**Exercise directions**
Give back only the lines from the one with "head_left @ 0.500" through the last line of the data, exactly as they appear.

**Data excerpt**
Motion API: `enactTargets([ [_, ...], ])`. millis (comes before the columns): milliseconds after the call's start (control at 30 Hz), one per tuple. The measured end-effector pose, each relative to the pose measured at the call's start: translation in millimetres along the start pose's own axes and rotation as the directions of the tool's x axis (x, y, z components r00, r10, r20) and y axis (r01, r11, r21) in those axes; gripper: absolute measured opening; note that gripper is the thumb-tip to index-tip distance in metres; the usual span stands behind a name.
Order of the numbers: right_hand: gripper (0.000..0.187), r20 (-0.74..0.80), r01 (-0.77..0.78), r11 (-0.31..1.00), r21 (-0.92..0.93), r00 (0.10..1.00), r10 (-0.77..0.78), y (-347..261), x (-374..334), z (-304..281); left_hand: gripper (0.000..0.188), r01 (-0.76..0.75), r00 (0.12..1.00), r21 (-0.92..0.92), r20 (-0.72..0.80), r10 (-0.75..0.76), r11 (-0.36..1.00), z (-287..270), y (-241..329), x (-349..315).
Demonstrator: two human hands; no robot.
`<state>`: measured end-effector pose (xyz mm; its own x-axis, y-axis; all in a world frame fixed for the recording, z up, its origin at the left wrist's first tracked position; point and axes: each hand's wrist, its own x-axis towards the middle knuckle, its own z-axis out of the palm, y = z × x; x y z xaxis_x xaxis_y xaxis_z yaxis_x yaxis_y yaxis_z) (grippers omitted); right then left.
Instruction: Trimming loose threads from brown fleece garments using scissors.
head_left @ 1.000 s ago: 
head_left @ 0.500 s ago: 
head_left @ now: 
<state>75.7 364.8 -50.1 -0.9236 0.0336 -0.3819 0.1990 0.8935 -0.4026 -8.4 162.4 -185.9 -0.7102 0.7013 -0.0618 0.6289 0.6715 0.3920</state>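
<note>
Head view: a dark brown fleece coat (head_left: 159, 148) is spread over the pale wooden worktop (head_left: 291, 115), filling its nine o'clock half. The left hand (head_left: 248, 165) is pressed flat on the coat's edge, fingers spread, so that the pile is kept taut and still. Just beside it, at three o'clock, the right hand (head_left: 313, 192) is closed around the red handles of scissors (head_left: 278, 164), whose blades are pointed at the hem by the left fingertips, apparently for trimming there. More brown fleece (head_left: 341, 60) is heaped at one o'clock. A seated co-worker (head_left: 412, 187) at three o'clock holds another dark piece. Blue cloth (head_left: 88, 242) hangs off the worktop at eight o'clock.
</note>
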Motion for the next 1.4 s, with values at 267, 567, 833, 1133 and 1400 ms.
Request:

**Written reply**
head_left @ 0.500 s ago: 
head_left @ now: 
<state>75.7 364.8 -50.1 -0.9236 0.0336 -0.3819 0.1990 0.8935 -0.4026 -8.4 162.4 -185.9 -0.7102 0.7013 -0.0618 0.6289 0.6715 0.3920</state>
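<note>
Head view: a dark brown fleece coat (head_left: 159, 148) is spread over the pale wooden worktop (head_left: 291, 115), filling its nine o'clock half. The left hand (head_left: 248, 165) is pressed flat on the coat's edge, fingers spread, so that the pile is kept taut and still. Just beside it, at three o'clock, the right hand (head_left: 313, 192) is closed around the red handles of scissors (head_left: 278, 164), whose blades are pointed at the hem by the left fingertips, apparently for trimming there. More brown fleece (head_left: 341, 60) is heaped at one o'clock. A seated co-worker (head_left: 412, 187) at three o'clock holds another dark piece. Blue cloth (head_left: 88, 242) hangs off the worktop at eight o'clock.
</note>
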Motion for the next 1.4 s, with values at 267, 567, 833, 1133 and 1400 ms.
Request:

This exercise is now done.